# Cast Iron Center-Cut Sirloin



## jw (Dec 24, 2021)

I laid my cast iron down in the Weber Kettle this afternoon and threw on a few center-cuts. Cast iron's where's it's at for Hot & Fast!

Reactions: Like 4


----------



## VictorBravo (Dec 24, 2021)

Looks like an idea for this evening. How did you do the yumyum rings?

Reactions: Like 1


----------



## jw (Dec 24, 2021)

VictorBravo said:


> Looks like an idea for this evening. How did you do the yumyum rings?


Frozen Arby curly fries from wally world. 4-5 minutes in an air-fryer . Haters gonna hate, but I love 'em, though pre-fab. I *almost* decided to peel and dice some red taters, and fry 'em in the cast iron (before doin' the steak), but changed my mind and went the easier route. My folks, Lord willing, are visiting next week, so I'll save the real taters for then.


----------



## VictorBravo (Dec 24, 2021)

I keep hearing about air-fryers. Is it another gadget I must have?

Frozen stuff is handy. I even keep a box of "Idaho Instant Mashed Potatoes" on hand for those last-minute gotta-haves.

Reactions: Like 1


----------



## jw (Dec 24, 2021)

VictorBravo said:


> I keep hearing about air-fryers. Is it another gadget I must have?
> 
> Frozen stuff is handy. I even keep a box of "Idaho Instant Mashed Potatoes" on hand for those last-minute gotta-haves.

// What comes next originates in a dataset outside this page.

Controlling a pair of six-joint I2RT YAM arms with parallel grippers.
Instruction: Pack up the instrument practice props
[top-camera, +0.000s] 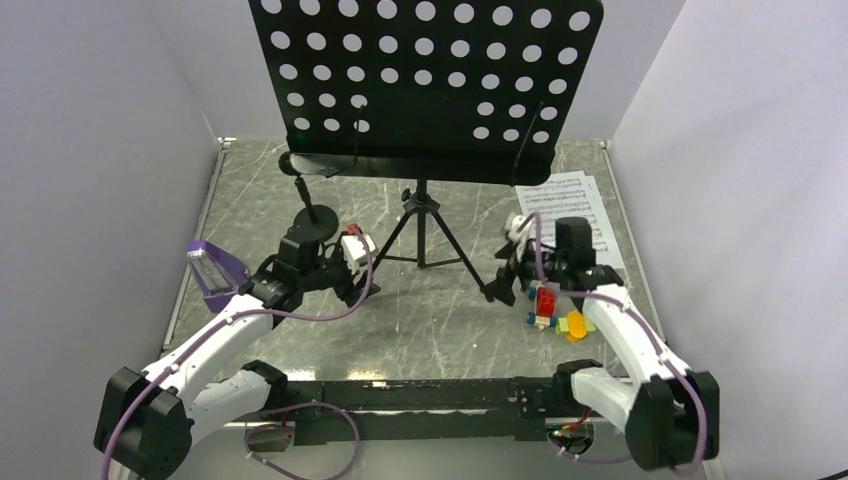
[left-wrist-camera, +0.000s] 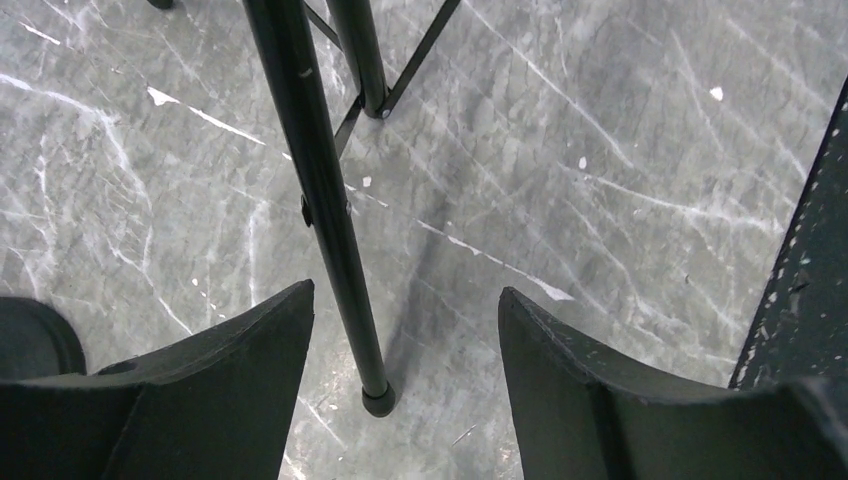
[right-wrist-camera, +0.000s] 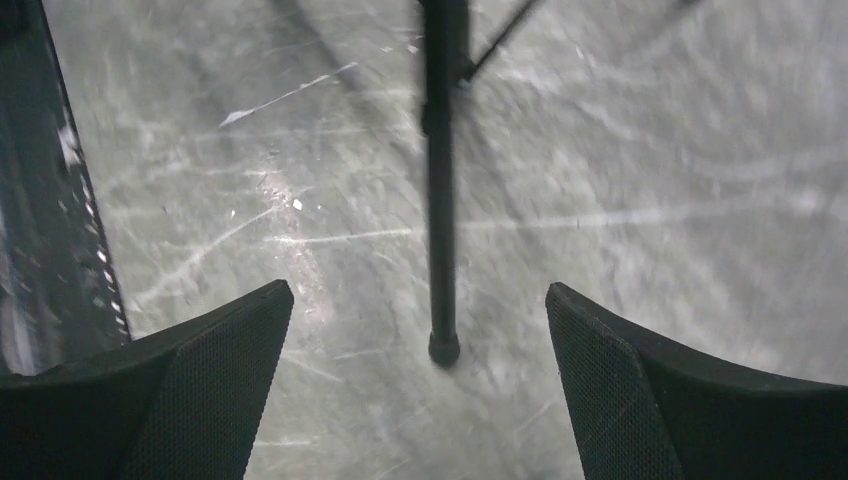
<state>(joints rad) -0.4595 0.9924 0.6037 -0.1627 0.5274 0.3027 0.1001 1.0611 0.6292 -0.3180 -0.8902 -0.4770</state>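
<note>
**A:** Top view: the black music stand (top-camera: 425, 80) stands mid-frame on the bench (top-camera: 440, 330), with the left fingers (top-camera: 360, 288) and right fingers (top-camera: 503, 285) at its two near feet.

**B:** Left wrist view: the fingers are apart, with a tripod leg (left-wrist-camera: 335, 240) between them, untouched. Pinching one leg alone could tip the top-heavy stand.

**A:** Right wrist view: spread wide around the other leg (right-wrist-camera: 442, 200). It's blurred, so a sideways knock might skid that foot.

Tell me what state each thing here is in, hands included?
music stand, upright, legs spread, desk bare.
sheet music, flat on the table.
metronome, resting on the table.
microphone stand, standing.
toy blocks, clustered on the table.
left hand, open, astride one music stand leg.
right hand, open, astride another.
</note>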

It ain't a _must_ have, but I use it in lieu of deep-frying because of the mess and the cost of oil. They crisp things up very well, in my own estimation.


----------



## Taylor (Dec 24, 2021)

VictorBravo said:


> I keep hearing about air-fryers. Is it another gadget I must have?


We have an air fryer and use it virtually every day. It is wonderful. You can’t do traditional fried chicken in it (the commercials downright lie on this point) because there are some things oil can do that air cannot, and one of them is deep fry. But it roasts vegetables beautifully, and it reheats fried food to the point where it tastes just as good or—dare I say—better than when it was originally fried.


----------



## Elizabeth (Dec 24, 2021)

Two thumbs up on the air-fryers. I use mine for excellent grilled cheese sandwiches, naan bread pizzas, bacon, chicken breasts, fish, meatloaf, roasted veg, baked taters, etc. I hardly turn on my big oven for meals anymore...either use the air fryer or the pressure cooker. Just the two of us here, so it works well. Not cooking for a crowd these days.


----------



## jwithnell (Dec 24, 2021)

I've wondered about air fryers. Have any of you tried donuts? My boys love them but the mess keeps me from making them more than 2-3 times a year.

Reactions: Like 1


----------